Animal Farm: a powerfully written allegory but an untruthful, gender-blind analysis
Following her appearance on the In Our Time radio programme discussing Orwell's Animal Farm, Professor Mary Vincent reflects on its powerfully written but fundamentally untruthful and simplistic analysis of Soviet Russia, based on Orwell's mistaken interpretation of the Spanish Civil War and his blindness to gender issues.
When I picked up Animal Farm to reread it before taking part in Melvyn Bragg’s In Our Time the other week, I did so with some trepidation. Going to discuss it with colleagues who are more expert in Orwell’s life and works than I am seemed a daunting task, particularly as I had first read the book as a schoolgirl. But it took only a few pages for the power, and simplicity, of the allegory to take hold. The importance of Orwell’s experience in the Spanish Civil War in the shaping of the narrative leapt out from almost every page. The new society that the animals create remains a source of hope even as it is being gradually dismantled. This was the ‘state of affairs worth fighting for’ that Orwell had glimpsed when he arrived in revolutionary Barcelona in December 1936 and that had later been betrayed by Moscow. Paradise, briefly glimpsed, is slowly and inexorably lost.
It is this sense of inevitability that gives Animal Farm its power. The allegory is of the totalitarianism of the left, which Orwell believed had destroyed the Spanish revolution. There are, though, many other echoes of his Civil War experiences. The set-piece battles, the struggles to defend the windmill, the ‘victory’ declared when a piece of ground has simply been regained, all come from his time in the trenches on the Aragón front, where illiterate soldiers were taught to read. For the Republican government, literacy was emancipatory, rather than the tool of power it becomes for Orwell’s pigs. With the other animals, they establish a collective form of social and economic life on the farm, just as the villages of Aragón were collectivized. As a collective, Animal Farm is very like its Spanish forerunners: surrounded by agricultural land and so, in some senses, cut off; self-sufficient in food but with no means of making petrol, medicines or many manufactured goods; heroic but not necessarily efficient.

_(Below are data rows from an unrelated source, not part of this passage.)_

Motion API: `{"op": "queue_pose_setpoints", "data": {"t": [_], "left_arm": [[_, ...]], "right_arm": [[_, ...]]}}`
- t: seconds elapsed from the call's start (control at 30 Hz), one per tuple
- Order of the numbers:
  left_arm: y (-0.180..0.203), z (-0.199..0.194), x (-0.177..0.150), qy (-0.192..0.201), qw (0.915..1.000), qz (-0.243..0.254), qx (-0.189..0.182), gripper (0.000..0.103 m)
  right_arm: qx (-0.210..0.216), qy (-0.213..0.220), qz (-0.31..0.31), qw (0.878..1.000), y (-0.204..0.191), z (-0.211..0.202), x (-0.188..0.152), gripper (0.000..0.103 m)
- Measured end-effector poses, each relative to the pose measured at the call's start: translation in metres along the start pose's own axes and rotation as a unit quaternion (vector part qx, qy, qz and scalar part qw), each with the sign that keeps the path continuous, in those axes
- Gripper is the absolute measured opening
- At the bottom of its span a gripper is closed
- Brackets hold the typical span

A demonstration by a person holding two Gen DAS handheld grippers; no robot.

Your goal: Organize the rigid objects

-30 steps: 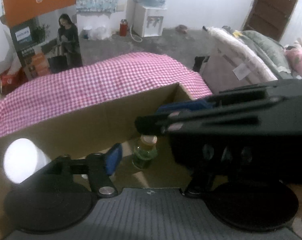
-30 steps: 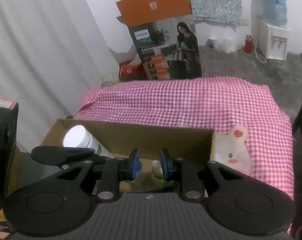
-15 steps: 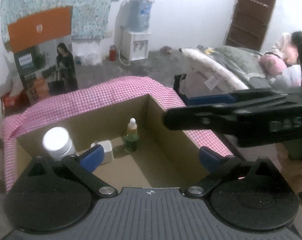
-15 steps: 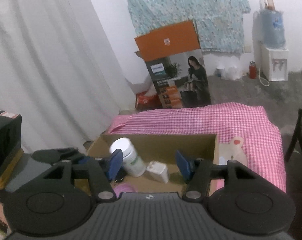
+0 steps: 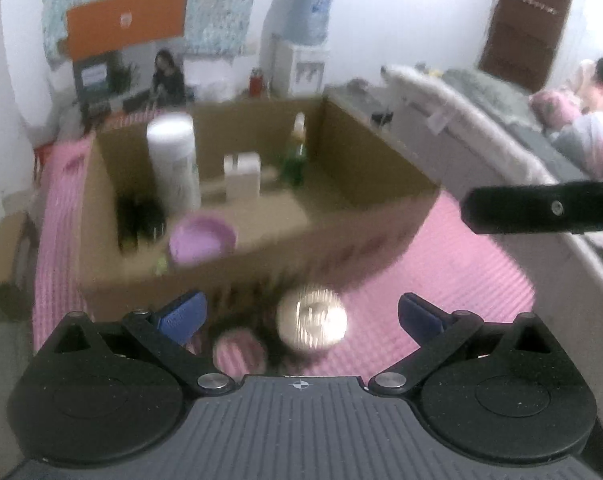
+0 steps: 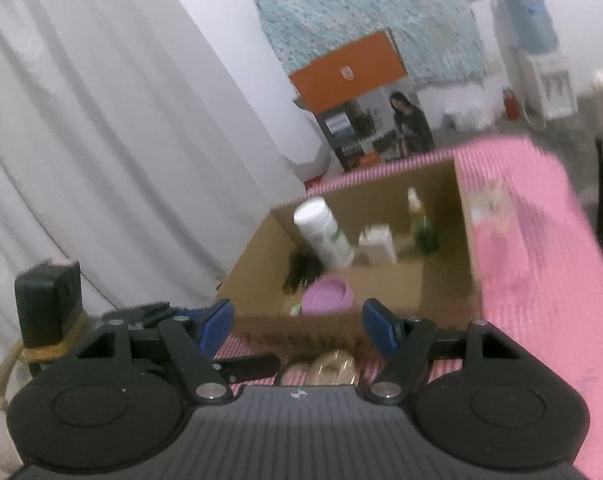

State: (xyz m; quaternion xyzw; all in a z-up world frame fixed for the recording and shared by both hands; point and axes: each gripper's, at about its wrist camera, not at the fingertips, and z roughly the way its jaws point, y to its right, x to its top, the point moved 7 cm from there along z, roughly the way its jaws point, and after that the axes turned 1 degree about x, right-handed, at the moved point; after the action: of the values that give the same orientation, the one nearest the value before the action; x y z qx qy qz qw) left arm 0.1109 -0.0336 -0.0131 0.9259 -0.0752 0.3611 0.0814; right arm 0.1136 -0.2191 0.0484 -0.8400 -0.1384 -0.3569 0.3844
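Both grippers, left and right, are gaping empty, right jaws just widening; cardboard box sitting beyond fingertips, gold-capped jar between left fingers.

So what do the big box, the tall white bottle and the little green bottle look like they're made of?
Box: brown cardboard, matte, with thin flat walls. Tall white bottle: probably plastic, opaque and smooth, with faint green print in the right wrist view. Green bottle: see-through green, so glass or clear plastic; the blur leaves it open.
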Motion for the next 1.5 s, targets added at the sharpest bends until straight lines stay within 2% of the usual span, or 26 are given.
{"op": "queue_pose_setpoints", "data": {"t": [0.17,0.23,0.3,0.5,0.63,0.83,1.07,1.27,1.5], "left_arm": [[0.005,0.022,-0.022,-0.005,0.9999,0.011,0.011,0.095],[0.005,0.03,-0.024,-0.005,0.9999,0.011,0.013,0.091],[0.005,0.035,-0.026,-0.007,0.9998,0.012,0.013,0.08],[0.013,0.048,-0.028,-0.021,0.9996,0.015,-0.004,0.068],[0.018,0.056,-0.03,-0.03,0.9993,0.024,-0.001,0.068],[0.026,0.052,-0.033,-0.038,0.9988,0.02,-0.025,0.067],[0.043,0.048,-0.039,-0.05,0.9966,0.042,-0.051,0.068],[0.046,0.058,-0.038,-0.052,0.9951,0.084,-0.013,0.067],[0.044,0.065,-0.038,-0.056,0.9953,0.079,-0.005,0.054]], "right_arm": [[-0.016,-0.028,0.046,0.998,0.015,0.038,-0.037,0.069],[-0.029,-0.039,0.051,0.997,0.023,0.056,-0.045,0.061],[-0.035,-0.054,0.06,0.996,0.031,0.075,-0.048,0.057],[-0.045,-0.085,0.077,0.992,0.048,0.11,-0.063,0.048],[-0.046,-0.103,0.082,0.99,0.053,0.122,-0.069,0.046],[-0.039,-0.113,0.085,0.989,0.055,0.121,-0.074,0.046],[-0.048,-0.118,0.084,0.988,0.06,0.102,-0.08,0.046],[-0.049,-0.115,0.095,0.988,0.067,0.098,-0.08,0.046],[-0.045,-0.115,0.095,0.988,0.066,0.101,-0.079,0.047]]}}
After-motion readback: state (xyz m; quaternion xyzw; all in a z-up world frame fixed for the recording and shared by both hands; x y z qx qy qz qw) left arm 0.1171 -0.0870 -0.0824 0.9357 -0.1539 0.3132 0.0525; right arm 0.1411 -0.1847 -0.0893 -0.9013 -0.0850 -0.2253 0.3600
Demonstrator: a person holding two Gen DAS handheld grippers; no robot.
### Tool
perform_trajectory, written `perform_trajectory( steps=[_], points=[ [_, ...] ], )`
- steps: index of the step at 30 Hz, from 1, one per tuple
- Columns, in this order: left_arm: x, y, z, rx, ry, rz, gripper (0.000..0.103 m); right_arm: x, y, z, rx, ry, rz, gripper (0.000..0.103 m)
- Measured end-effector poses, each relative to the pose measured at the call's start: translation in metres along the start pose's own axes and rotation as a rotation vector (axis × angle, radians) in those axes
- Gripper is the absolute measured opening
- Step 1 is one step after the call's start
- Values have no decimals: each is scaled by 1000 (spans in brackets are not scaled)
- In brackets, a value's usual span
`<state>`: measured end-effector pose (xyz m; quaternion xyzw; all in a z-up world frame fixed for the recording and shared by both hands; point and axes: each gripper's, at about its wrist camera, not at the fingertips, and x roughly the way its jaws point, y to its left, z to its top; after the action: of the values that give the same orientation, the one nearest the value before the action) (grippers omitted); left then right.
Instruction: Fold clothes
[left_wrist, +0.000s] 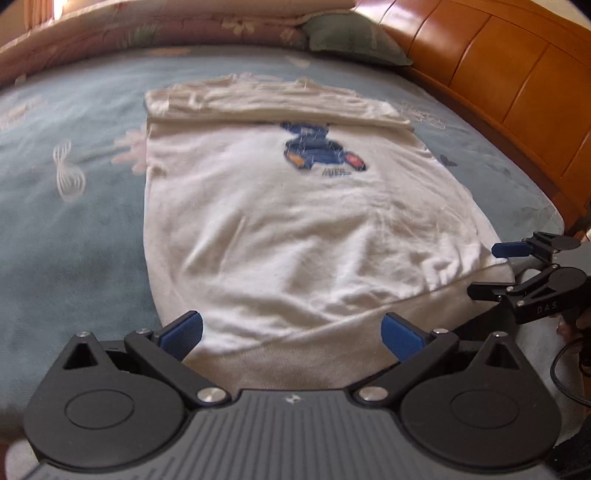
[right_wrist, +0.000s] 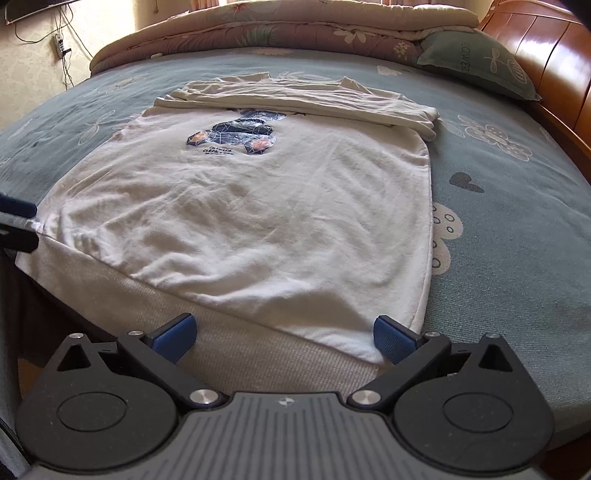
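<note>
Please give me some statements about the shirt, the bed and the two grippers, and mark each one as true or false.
1. The white T-shirt lies flat on the bed. True.
2. The left gripper is shut on the hem. False: its jaws are open and hold nothing.
3. The shirt's far end is folded over, just above the print. True.
4. The right gripper holds a sleeve. False: it is open, near the hem.
5. A green pillow lies by the wooden headboard. True.

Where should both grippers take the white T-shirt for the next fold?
Probably the near hem of the white T-shirt, one corner each, coming from the bed's near edge. The hem lies flat just ahead of the open left gripper and open right gripper; sleeves are already folded in.
</note>
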<state>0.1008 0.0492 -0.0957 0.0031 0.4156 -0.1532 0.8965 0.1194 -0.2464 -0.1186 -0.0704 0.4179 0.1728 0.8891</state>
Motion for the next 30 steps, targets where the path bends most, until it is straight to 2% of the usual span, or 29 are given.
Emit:
perform_trajectory(
  steps=[3,7,9,13,19,22,24,27,30],
  points=[
    [5,-21,6,140,-25,32,102,0,-1,1,8,-10,2,103],
    [16,-50,5,294,-42,10,102,-9,4,3,-32,-14,43,103],
    [21,-60,3,358,-42,28,102,-17,12,4,-116,-46,56,103],
    [29,-74,-5,466,-38,67,102,-25,40,3,-387,-75,33,103],
    [31,-79,-17,549,-40,101,102,-17,89,-14,-744,-110,34,103],
    [31,-80,-19,540,-38,91,102,0,109,-25,-864,-136,-47,103],
    [28,-83,-21,558,-45,97,102,14,119,-31,-924,-146,-112,103],
    [24,-89,-23,588,-57,108,102,13,123,-32,-936,-189,-180,103],
    [26,-94,-23,619,-64,116,102,4,122,-27,-926,-216,-199,103]
  ],
)
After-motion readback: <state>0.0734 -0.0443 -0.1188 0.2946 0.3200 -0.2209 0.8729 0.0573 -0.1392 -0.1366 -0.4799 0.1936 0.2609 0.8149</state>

These drawbacks are clearly shown in Animal Farm but there is no sense that they contributed to the final outcome. The socialist utopia is betrayed by the pigs just as the Spanish workers were betrayed by Stalin’s henchmen. Any wider complexity or contingent circumstances are omitted or ignored. This may be an unfair criticism of the ‘fairytale’ of Animal Farm but it’s a significant issue with Homage to Catalonia. The relationship between the two is close. After all, Spain was where Orwell saw what he profoundly believed to be the truth of Stalinism when the POUM, whose militia he belonged to, was suppressed. This was, to him, the truth of experience; he and his fellow POUMistas were witnesses to the real nature of Stalinist power. He was thus compelled to reveal it. Animal Farm is a way of bearing witness.

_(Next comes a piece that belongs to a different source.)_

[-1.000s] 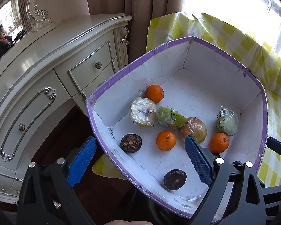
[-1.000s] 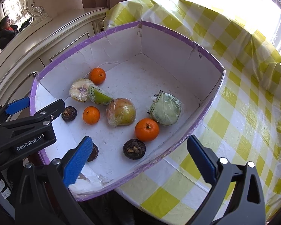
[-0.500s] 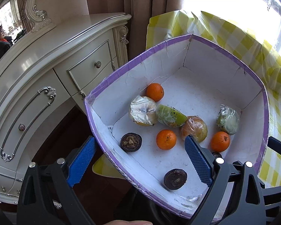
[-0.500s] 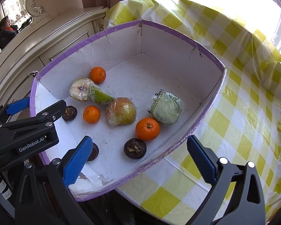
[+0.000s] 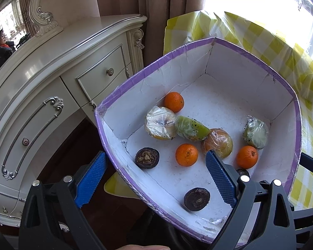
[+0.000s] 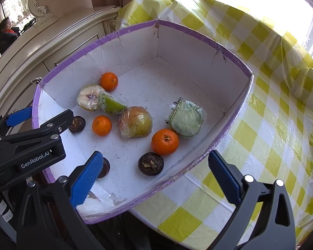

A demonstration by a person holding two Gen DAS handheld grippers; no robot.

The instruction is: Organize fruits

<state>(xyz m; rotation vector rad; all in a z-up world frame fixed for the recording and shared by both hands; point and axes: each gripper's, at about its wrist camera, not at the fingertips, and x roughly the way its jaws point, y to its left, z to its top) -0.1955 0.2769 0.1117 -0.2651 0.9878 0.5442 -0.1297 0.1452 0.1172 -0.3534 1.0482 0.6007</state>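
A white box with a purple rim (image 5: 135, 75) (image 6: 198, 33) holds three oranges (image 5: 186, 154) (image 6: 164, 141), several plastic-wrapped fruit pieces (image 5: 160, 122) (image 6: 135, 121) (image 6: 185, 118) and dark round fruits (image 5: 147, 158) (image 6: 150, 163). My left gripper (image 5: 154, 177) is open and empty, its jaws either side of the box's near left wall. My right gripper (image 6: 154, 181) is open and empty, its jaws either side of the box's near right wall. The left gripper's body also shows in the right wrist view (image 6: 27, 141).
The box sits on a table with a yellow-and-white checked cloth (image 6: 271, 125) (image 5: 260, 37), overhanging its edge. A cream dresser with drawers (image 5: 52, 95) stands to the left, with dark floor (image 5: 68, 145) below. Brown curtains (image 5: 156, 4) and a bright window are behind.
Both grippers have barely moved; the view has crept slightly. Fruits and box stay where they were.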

As with all Orwell’s later writing, its power lies in its prose. This is plain, clear, and deceptively simple. It is the result of great skill and much craft, honed by his years of filing journalistic copy and informed by his audience. Orwell wrote for the ordinary man. His disdain for the literati led to some odd alliances—for example with the bombastic and reactionary fantasist, Roy Campbell—and his romanticized belief in the ordinary worker never wavered. The plainness of his prose conveyed a common sense approach to history and politics, determined, more than anything, by his own experience. Orwell always operated from first principles, with little background research or wider investigation. He lived his truth; as witness, he was the hero in his own narrative. He spoke out about the suppression of the POUM—a nasty, unnecessary skirmish that followed the reassertion of control by the central Republican government—and reinterpreted it as the central struggle in not only the Spanish Civil War but also the wider history of the European left.

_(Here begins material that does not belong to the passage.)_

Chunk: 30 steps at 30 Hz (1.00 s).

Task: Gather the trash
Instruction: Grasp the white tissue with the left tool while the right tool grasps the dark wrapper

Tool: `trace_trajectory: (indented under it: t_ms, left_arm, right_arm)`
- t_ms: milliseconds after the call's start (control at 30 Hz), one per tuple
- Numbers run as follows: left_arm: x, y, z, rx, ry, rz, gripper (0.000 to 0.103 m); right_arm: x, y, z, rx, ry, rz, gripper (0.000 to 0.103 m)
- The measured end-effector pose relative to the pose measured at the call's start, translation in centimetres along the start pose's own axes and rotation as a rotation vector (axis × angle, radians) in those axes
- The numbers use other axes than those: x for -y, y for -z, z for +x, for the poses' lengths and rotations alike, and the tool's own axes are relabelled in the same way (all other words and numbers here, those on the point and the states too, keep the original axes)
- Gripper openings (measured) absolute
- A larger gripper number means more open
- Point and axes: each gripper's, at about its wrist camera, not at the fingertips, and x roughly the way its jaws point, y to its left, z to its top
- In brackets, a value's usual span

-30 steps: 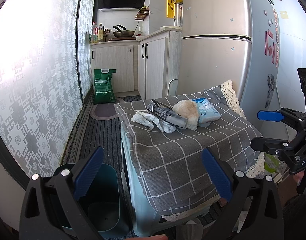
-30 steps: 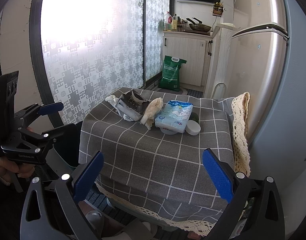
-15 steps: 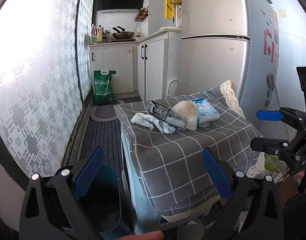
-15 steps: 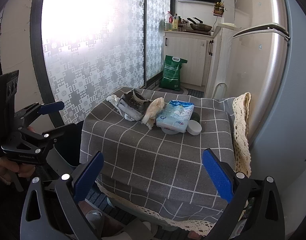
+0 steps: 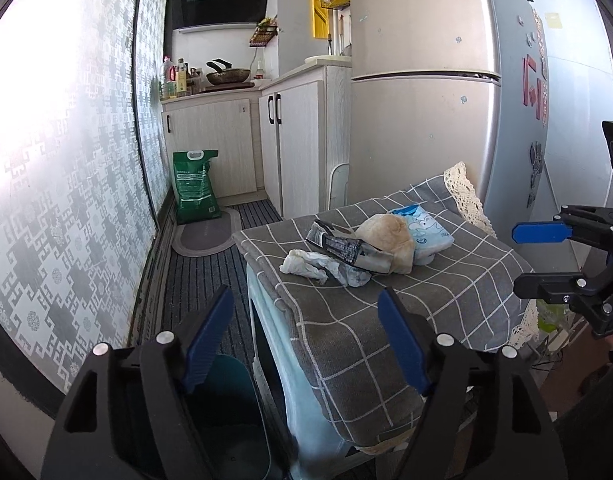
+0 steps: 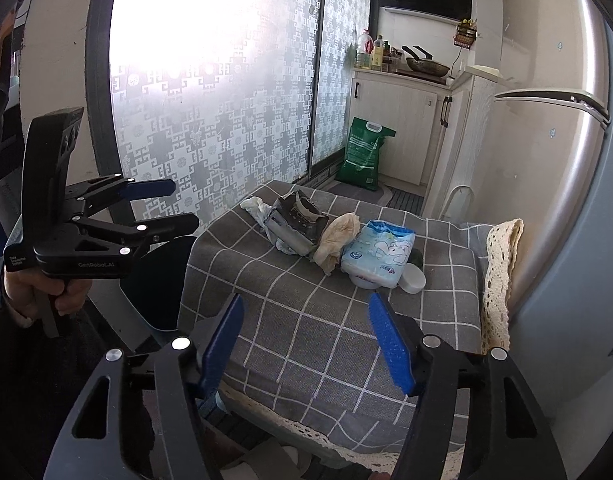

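Trash sits in a heap mid-top on a grey checked cloth (image 6: 306, 320) draped over a low stand beside the fridge (image 5: 422, 92). Dark bin (image 5: 226, 412) stands on the floor at the stand's left. In the heap: blue wipes pack (image 6: 380, 254), crumpled carton (image 6: 296, 222), tan wrapper (image 6: 338, 236), white tissue (image 5: 306, 262). Left gripper (image 5: 306, 340) and right gripper (image 6: 304, 346) both gape wide, empty, short of the heap.
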Motion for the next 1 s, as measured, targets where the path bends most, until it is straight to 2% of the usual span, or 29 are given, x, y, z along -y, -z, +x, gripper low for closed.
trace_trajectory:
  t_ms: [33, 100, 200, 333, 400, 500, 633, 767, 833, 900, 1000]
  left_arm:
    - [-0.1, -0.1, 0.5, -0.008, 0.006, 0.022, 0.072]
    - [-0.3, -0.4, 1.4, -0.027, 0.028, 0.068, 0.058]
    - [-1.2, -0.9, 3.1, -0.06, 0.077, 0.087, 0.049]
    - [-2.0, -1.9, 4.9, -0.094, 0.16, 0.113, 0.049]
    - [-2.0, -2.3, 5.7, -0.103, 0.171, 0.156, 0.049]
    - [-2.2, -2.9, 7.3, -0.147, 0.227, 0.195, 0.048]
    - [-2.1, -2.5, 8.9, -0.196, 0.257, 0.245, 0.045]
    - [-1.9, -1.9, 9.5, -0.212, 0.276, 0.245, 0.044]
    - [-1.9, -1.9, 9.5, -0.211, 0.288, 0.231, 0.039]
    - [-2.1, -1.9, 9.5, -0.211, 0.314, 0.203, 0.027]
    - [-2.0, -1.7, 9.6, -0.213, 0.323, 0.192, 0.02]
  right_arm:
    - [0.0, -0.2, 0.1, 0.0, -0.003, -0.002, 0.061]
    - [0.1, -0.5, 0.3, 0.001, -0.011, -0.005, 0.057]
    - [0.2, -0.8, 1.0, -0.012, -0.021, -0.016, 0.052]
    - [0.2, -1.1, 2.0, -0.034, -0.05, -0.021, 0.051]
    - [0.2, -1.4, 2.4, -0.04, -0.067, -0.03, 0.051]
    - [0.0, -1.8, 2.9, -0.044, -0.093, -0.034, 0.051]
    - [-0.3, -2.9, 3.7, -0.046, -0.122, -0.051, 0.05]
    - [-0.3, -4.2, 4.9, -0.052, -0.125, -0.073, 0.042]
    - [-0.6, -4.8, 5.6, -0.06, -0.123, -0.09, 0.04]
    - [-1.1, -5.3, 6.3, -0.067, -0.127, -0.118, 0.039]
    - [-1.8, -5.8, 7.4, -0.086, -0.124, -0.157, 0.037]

He also spoke up for the innate goodness of the common man, the ‘crystal spirit’ he wrote of in the poem ‘The Italian solider shook my hand’. In Animal Farm, it is the animals themselves who play the role of the workers, who are also the people of England. As with the Italian militiaman—about whom Orwell knew absolutely nothing—it is an idealized picture rather than an analytical one. The pigs are a caste while the other animals are distinguished by occupation with very little, if any, differentiation between them. There is no complexity to the social world of Animal Farm.
This simplicity enhances the power of the fable, but make it impossible to use it as an analysis. Take, for example, the way gender is treated—or rather not treated—in the book. Interestingly, Napoleon is the only virile male in the book, at least the only one to sire children. The female pigs are simply breeders; the dogs are bitches but only so they can provide Napoleon’s vicious canine defenders. Clover is a mare but her gender isn’t important; Molly, the pony, leaves for another farm, seduced by sugar lumps and ribbons, a caricature of a silly girl. The association of masculinity, power, and violence is never explored. As with other forms of complexity, gender is simply absent. We can identify Stalin and Trotsky behind the characters in Animal Farm and the vision of Marx or perhaps Lenin. But don’t bother looking for Kollontai or Luxemburg or even Pasionaria.